EXERCISE: Your job is to report every line of the entries that has "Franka".

--- DATASET RECORDS Enclosed Below ---

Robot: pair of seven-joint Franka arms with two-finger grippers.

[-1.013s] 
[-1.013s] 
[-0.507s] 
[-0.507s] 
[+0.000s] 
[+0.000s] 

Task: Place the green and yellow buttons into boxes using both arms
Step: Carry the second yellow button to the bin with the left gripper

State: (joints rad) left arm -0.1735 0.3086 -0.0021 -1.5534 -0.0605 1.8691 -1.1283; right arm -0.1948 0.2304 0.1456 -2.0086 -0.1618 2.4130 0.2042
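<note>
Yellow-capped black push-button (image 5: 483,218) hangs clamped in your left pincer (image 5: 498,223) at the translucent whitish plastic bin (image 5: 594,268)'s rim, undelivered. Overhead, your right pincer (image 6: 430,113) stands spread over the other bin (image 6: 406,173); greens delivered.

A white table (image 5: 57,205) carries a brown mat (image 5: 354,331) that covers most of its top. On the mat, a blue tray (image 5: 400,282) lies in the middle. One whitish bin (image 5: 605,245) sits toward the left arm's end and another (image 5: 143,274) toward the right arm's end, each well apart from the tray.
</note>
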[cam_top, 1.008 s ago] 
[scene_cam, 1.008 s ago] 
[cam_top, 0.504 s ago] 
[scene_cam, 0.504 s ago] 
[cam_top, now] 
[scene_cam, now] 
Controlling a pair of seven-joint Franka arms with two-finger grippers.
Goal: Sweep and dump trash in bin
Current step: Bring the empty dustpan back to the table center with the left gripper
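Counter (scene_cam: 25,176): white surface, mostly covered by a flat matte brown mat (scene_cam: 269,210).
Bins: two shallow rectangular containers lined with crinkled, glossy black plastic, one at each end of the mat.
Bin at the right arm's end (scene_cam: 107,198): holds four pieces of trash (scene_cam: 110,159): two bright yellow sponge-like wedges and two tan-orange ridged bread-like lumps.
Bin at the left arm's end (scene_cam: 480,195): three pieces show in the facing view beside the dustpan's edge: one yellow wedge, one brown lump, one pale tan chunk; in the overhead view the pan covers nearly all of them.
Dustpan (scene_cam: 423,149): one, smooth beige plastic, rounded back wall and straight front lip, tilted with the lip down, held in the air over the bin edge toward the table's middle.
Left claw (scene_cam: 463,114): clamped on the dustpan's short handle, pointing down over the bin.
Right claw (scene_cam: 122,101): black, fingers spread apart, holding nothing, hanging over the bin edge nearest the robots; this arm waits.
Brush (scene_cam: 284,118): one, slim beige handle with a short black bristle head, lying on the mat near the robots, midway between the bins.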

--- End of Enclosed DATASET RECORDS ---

RESPONSE TO THIS TASK:
Robot: pair of seven-joint Franka arms with two-finger grippers.
Controlling a pair of seven-joint Franka arms with two-finger grippers.

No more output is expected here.